And there are people in Israel, and I'm sure you've listened to, that want it over.
They're weary.
And even this is from a strategic perspective, just to be sure, Hamas has never said,
if you stop, I'll just give you all your hostages back.
That deal has never been offered by Hamas.
Even behind the, you know.
It's always, you have to release.
Correct.
Our prisoners.
To do certain things.
to stay out of Gaza. You have to guarantee. You have to send in this type of aid. I mean,
during the last ceasefire, 42 days, which again gets to this false claim of famine and starvation
as well, during the last ceasefire, I don't know if you look closely at what the requirements
that Hamas made to release just was a 20, 30, 40 hostages. They required 25,000 trucks of
aid. They required one million, all the people that were in humanitarian zones in southern Gaza
to be pushed back into northern Gaza
so that part of their strategy to win the war
was to force those civilians back into there
and like you said, the release of hundreds
of convicted
some involved in October
they took some of the October 7th
there always comes the deal names off of it but
convicted killers, rapists
you name it. They've never
said, well if you, we'll just give you your hostages
back. Not that I as a war strategist would say
that that is a reason to end the war.
You want to end the war so you
have peace, right? You want to make
So Hamas knows that they can never do this again or anybody like Hamas
and that you want to remove this threat that tells you every day
that it wants to destroy you from your border.

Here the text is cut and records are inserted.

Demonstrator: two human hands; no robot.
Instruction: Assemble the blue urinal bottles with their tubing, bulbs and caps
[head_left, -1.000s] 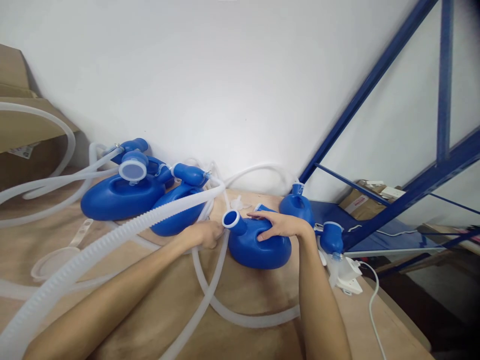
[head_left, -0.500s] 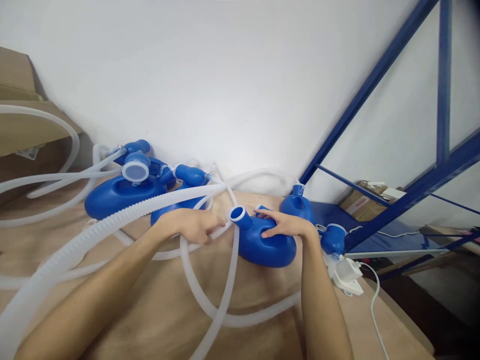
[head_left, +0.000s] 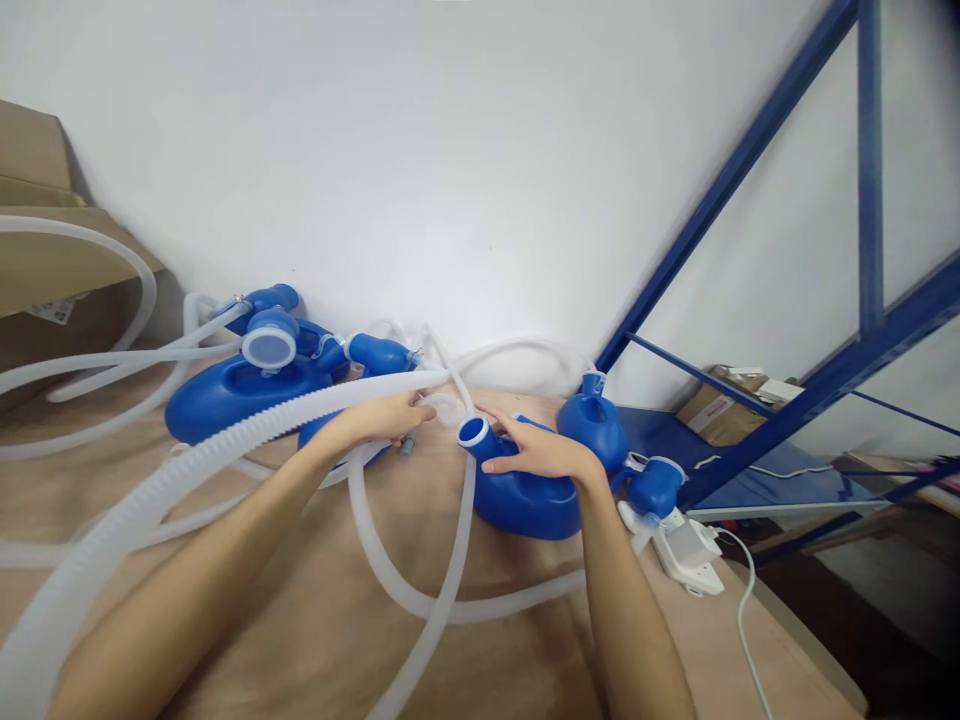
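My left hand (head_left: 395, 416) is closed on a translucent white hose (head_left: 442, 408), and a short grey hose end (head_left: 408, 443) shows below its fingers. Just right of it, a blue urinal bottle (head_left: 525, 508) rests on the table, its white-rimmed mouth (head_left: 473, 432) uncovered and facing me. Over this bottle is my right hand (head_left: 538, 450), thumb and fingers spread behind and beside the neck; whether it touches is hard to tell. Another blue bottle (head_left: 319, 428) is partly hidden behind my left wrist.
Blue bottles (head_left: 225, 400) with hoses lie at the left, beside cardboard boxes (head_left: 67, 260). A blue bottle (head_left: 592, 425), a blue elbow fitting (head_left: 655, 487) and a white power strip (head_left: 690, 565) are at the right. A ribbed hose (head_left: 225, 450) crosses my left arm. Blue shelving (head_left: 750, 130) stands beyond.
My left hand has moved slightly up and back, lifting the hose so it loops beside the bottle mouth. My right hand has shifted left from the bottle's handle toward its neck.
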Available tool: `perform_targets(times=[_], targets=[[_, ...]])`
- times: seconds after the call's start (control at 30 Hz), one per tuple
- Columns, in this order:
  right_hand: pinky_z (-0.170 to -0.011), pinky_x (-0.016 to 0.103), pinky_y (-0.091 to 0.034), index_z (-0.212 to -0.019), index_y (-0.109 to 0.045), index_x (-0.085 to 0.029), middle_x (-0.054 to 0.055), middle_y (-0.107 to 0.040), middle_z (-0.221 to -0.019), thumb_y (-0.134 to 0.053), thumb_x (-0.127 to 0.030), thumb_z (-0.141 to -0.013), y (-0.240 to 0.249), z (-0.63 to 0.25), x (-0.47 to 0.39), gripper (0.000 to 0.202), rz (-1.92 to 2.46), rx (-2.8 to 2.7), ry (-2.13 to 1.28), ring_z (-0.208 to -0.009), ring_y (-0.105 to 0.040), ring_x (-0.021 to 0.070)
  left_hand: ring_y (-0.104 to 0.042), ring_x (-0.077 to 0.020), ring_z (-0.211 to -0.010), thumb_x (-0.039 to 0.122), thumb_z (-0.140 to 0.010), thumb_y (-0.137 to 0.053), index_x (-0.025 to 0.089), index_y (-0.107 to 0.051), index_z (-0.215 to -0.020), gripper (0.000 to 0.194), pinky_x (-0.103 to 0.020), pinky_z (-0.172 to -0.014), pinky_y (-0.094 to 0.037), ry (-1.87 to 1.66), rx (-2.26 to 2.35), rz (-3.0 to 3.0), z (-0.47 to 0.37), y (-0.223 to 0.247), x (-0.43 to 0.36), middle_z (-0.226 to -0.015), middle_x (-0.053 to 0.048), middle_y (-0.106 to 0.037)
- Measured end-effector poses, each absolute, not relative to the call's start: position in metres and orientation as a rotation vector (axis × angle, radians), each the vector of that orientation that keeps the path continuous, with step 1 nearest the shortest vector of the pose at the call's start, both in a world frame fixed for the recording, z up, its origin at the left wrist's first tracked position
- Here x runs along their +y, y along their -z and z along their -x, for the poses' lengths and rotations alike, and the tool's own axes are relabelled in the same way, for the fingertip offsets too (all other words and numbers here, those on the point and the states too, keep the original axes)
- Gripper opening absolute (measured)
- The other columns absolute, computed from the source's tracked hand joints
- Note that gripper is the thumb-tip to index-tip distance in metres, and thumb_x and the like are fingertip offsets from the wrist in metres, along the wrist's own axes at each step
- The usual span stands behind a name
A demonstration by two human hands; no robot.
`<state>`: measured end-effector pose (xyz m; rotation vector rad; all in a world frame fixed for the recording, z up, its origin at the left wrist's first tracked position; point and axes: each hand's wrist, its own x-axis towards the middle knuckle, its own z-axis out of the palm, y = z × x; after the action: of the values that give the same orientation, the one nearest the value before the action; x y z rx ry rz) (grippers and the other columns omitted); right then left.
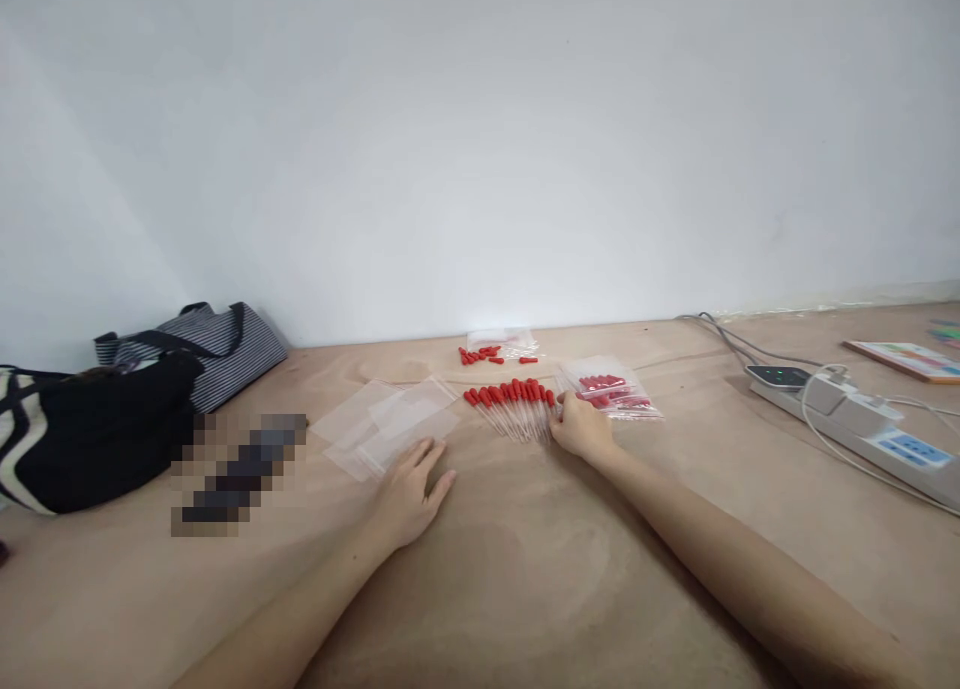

And this is the proximity that most analysts aren't even genuine about.
Like I've stood in places like Farazza and you can see Gaza two football fields away.
And you can see civilians during the last ceasefire where there weren't supposed to be right there.
That threat is existential.
This is what's so difficult for me to comprehend because what's happened to Hamas and to Gaza,
I believe would be enough to demonstrate that you can never do this again to any previous war fighting entity in history.
And there they don't seem to, there seems to be nothing that can convince them.
Maybe it's, I don't want to be bigoted about this.
I, maybe it's because they believe everybody's a martyr.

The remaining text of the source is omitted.